◆ YOUR INSTRUCTIONS ◆
Scan the listing below. Return every line containing the string "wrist".

◆ STORED DATA ◆
---*---
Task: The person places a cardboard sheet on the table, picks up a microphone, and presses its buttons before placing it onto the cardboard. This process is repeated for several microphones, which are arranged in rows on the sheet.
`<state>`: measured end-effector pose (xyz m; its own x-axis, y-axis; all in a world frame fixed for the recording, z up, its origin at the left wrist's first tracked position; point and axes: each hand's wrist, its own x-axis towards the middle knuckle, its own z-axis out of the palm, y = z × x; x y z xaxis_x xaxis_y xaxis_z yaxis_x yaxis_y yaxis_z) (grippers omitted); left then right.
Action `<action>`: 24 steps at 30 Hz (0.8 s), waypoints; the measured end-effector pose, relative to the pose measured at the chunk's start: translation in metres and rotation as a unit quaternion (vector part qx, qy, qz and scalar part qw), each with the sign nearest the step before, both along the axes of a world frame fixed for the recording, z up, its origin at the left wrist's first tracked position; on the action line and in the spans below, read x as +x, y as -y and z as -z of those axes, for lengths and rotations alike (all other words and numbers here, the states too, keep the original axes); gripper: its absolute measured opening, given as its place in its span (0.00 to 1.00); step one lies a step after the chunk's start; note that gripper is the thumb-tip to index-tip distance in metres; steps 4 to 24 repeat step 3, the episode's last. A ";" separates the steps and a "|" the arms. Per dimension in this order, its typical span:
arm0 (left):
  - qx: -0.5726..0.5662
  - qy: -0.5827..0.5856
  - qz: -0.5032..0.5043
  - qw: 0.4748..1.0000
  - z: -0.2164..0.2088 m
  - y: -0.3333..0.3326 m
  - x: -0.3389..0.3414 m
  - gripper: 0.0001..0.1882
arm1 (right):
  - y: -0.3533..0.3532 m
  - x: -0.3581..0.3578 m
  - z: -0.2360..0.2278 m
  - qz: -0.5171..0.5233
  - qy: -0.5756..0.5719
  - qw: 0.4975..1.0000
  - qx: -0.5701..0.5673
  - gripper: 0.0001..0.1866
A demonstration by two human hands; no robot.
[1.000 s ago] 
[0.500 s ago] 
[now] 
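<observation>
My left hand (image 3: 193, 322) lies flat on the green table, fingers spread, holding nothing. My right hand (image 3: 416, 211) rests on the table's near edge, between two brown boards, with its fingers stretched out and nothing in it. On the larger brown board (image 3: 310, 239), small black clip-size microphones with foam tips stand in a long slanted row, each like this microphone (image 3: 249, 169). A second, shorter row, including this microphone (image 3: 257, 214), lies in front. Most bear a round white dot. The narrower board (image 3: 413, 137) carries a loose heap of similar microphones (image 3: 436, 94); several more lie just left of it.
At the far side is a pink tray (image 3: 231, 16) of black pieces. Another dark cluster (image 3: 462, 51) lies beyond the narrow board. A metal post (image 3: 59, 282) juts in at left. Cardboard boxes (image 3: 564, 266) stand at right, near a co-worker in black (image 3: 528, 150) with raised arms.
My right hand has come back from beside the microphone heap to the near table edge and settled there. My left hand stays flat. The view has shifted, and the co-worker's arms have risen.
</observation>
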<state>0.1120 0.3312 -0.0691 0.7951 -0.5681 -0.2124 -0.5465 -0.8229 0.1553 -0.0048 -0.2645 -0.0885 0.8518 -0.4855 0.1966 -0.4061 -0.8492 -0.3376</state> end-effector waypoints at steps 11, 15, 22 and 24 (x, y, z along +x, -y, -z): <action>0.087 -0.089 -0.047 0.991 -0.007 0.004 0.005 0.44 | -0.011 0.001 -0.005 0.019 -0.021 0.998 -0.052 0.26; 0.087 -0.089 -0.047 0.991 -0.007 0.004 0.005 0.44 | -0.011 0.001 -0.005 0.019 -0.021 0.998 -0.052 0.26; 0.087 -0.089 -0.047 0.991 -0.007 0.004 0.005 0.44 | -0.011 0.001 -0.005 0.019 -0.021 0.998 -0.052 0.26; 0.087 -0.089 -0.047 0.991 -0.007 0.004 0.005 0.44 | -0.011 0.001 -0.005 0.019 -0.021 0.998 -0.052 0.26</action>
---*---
◆ RESULT FOR THIS EXERCISE ◆
`<state>`: measured end-effector pose (xyz m; its own x-axis, y-axis; all in a world frame fixed for the recording, z up, its origin at the left wrist's first tracked position; point and axes: each hand's wrist, its own x-axis towards the middle knuckle, its own z-axis out of the palm, y = z × x; x y z xaxis_x xaxis_y xaxis_z yaxis_x yaxis_y yaxis_z) (grippers omitted); left then right.
Action `<action>`: 24 steps at 30 Hz (0.8 s), waypoints; the measured end-effector pose, relative to the pose measured at the chunk's start: translation in metres and rotation as a unit quaternion (vector part qx, qy, qz and scalar part qw), each with the sign nearest the step before, both along the axes of a world frame fixed for the recording, z up, its origin at the left wrist's first tracked position; on the action line and in the spans below, read x as +x, y as -y and z as -z of those axes, for lengths and rotations alike (all other words and numbers here, the states too, keep the original axes); gripper: its absolute measured opening, given as its place in its span (0.00 to 1.00); step one lies a step after the chunk's start; note that gripper is the thumb-tip to index-tip distance in metres; steps 4 to 24 repeat step 3, the episode's last. A ";" separates the steps and a "|" the arms. Per dimension in this order, its typical span:

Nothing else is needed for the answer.